┏━━

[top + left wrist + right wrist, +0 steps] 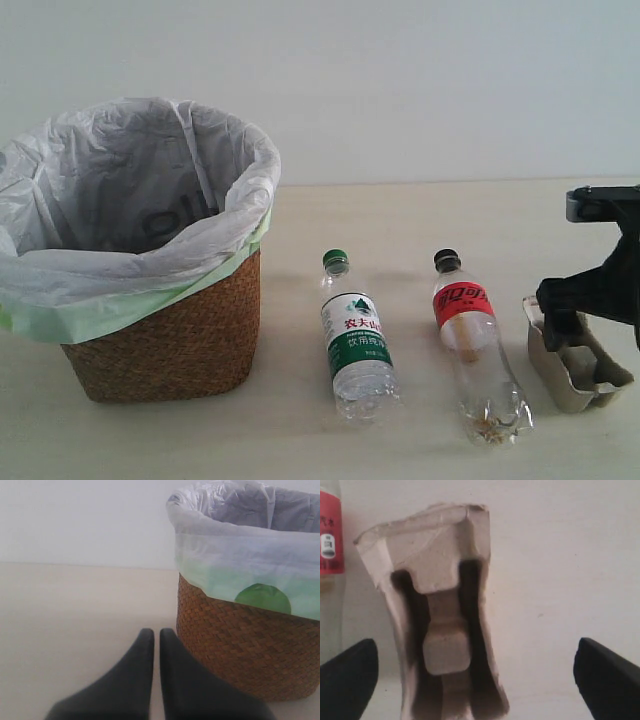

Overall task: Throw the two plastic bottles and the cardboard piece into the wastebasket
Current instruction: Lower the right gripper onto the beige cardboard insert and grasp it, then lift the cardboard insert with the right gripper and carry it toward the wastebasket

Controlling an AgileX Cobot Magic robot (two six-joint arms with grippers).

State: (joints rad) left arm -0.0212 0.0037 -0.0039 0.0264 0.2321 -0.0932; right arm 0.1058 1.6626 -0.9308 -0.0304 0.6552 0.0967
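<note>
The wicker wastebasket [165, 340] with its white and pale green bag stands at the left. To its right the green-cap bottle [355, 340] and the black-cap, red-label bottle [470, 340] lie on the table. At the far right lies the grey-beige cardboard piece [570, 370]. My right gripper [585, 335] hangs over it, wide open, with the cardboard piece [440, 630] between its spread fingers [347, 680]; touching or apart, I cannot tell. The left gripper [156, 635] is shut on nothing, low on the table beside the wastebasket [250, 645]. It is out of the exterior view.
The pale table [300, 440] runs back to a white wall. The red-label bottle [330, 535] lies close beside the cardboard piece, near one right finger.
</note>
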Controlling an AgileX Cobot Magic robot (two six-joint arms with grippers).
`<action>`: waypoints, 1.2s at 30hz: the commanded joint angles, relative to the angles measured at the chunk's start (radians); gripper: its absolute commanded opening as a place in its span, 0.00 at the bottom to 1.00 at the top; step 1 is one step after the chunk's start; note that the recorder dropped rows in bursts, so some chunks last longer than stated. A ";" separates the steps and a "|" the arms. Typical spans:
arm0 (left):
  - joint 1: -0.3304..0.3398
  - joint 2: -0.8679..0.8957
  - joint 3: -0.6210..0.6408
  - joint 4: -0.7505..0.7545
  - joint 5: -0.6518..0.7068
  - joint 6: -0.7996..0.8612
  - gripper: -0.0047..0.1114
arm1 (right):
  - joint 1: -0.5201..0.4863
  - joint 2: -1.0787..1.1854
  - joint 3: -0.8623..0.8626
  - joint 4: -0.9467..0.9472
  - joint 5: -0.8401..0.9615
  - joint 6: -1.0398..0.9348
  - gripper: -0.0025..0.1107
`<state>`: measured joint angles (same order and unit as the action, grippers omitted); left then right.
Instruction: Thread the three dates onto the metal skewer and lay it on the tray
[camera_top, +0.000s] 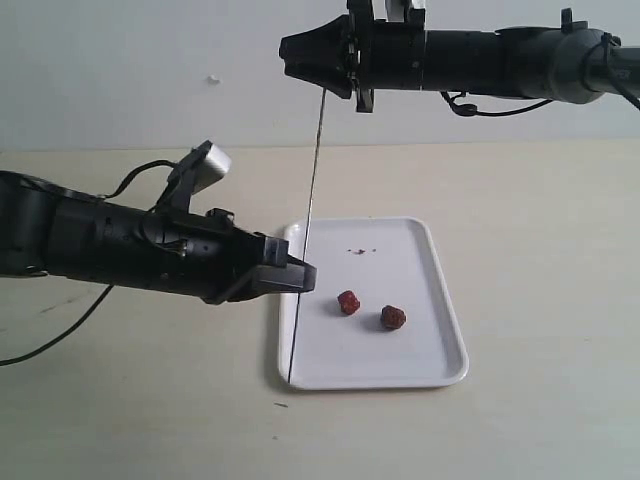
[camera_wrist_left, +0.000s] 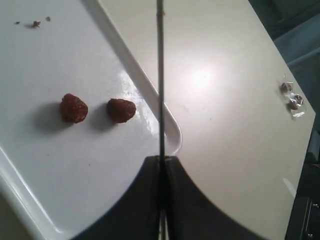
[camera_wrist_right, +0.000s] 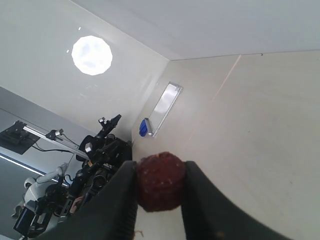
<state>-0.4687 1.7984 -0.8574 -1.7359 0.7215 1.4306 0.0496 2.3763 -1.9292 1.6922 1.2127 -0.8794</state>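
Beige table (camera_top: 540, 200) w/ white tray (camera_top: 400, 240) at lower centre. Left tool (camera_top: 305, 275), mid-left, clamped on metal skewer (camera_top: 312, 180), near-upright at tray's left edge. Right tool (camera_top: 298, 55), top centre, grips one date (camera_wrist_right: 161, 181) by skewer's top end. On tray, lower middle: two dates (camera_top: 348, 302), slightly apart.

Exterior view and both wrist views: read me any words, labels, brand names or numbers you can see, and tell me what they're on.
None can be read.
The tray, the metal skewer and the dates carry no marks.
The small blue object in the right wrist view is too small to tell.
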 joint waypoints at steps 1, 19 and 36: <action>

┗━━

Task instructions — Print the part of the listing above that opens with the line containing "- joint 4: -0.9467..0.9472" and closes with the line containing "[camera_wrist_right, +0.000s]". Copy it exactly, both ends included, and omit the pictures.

Reply to the exercise —
  - joint 4: -0.9467..0.9472
  - joint 5: -0.8401..0.9615
  - joint 6: -1.0398..0.9348
  - gripper: -0.0025..0.1107
`<state>`: measured joint angles (same order and unit as the action, grippers omitted); left then right.
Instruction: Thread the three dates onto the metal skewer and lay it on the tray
[camera_top, +0.000s] 
[camera_wrist_left, +0.000s] 
[camera_wrist_right, +0.000s] 

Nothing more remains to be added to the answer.